- THE PROBLEM -
As soon as the line containing "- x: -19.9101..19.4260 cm" appears in the material below, start returning lines exactly, and end with the line containing "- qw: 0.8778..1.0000".
┌─ SUPPLIED DATA
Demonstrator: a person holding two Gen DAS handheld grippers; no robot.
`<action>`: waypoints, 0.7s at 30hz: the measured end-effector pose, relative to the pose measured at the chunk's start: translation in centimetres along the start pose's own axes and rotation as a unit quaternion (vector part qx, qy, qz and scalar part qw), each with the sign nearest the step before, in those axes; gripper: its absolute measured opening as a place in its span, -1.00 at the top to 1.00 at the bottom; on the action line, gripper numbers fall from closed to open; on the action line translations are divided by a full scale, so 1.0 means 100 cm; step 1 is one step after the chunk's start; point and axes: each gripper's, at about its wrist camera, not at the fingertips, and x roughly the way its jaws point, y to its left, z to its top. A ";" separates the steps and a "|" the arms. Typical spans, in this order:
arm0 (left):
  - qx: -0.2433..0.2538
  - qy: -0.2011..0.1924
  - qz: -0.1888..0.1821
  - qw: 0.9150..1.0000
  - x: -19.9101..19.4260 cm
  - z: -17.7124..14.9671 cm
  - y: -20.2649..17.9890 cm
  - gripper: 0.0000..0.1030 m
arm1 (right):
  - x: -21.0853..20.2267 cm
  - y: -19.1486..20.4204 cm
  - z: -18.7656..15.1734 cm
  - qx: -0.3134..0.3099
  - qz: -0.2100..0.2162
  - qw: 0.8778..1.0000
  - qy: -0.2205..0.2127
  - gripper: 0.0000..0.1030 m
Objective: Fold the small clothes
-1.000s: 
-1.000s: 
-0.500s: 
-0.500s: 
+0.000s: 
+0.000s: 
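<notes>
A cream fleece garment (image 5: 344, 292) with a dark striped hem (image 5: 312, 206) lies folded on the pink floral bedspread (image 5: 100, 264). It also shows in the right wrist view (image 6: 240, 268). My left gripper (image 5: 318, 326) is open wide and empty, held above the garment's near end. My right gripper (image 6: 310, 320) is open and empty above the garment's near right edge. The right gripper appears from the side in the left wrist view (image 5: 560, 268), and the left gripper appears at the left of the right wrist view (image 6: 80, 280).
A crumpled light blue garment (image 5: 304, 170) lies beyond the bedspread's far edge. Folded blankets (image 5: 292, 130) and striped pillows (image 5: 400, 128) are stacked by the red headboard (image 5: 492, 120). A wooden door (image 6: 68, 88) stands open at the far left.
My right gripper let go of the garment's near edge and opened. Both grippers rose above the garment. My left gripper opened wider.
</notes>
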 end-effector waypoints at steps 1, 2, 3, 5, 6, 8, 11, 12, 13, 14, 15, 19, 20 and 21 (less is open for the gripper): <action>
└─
- RESPONSE BELOW -
  - x: -19.9101..19.4260 cm
  - z: -17.7124..14.9671 cm
  - y: -20.2649..17.9890 cm
  - gripper: 0.0000..0.1030 m
arm1 (right):
  - x: -21.0853..20.2267 cm
  - y: -19.1486..20.4204 cm
  - z: -18.7656..15.1734 cm
  - qx: -0.3134..0.3099
  - qz: -0.2100..0.2162
  - qw: 0.8778..1.0000

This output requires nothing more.